Studying Health Sciences in Australia
As people across the world live longer than ever, ageing populations increase, and technology brings new opportunities in healthcare, the health sciences provide many career opportunities in clinical and community health. According to the United Nations, the number of people over 60 across the world is expected to reach more than 2 billion by 2050. As such, the number of healthcare roles is expected to increase across the world as the population grows. In Australia alone, health care and social assistance is expected to be the largest area of job growth by 2023.
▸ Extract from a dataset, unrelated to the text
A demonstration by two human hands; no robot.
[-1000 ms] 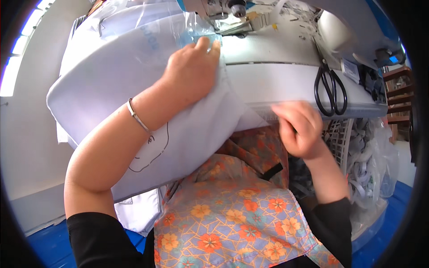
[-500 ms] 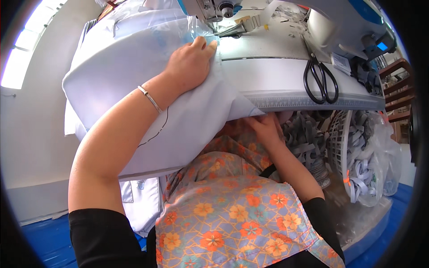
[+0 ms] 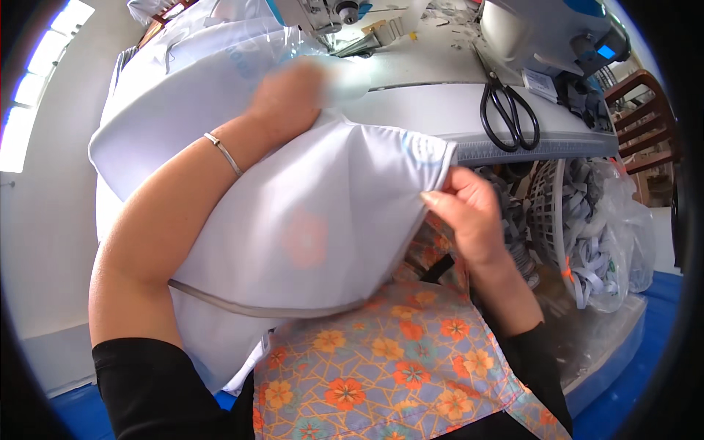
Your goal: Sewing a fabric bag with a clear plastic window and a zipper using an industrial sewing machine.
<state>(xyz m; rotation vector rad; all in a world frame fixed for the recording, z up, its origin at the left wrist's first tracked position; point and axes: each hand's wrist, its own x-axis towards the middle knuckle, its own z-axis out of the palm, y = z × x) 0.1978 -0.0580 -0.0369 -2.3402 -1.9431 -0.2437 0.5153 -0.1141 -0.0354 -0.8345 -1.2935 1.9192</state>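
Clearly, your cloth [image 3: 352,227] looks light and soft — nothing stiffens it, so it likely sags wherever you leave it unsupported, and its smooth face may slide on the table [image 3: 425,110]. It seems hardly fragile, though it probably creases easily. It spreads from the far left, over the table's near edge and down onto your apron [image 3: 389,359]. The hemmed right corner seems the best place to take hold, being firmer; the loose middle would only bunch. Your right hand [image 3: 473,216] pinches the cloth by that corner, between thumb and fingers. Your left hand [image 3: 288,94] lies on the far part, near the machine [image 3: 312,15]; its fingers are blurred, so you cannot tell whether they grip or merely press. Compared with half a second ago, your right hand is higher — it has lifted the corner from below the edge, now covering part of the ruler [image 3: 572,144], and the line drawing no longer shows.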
So why study health sciences in Australia? Australia has a reputation as the ‘lucky country’ – a laid back lifestyle, over 10,000 beaches, good weather all year round, our own unique wildlife, and affordable living. 5 of the top 30 best student cities in the world are in Australia; based on student mix, affordability, employer activity and quality of life. The Australian Government keenly support international students with the Federal Government providing over $200m annually in international student scholarships. Australia is also the third most popular destination in the world for international students. 8 out of 100 top universities of the world are Australian. There are over 260 languages spoken in Australia and five of the top 40 cities with the best urban infrastructure in the world are in Australia. No wonder Australia is the 4th happiest country in the world!
The health sciences covers a range of disciplines that focus on the science of health, such as physiotherapy, pharmacy or occupational therapy, as well as those that focus on community health, such as public health, human movement, or nutrition. Many Australian universities feature in the top 50 ranked universities in the world for health.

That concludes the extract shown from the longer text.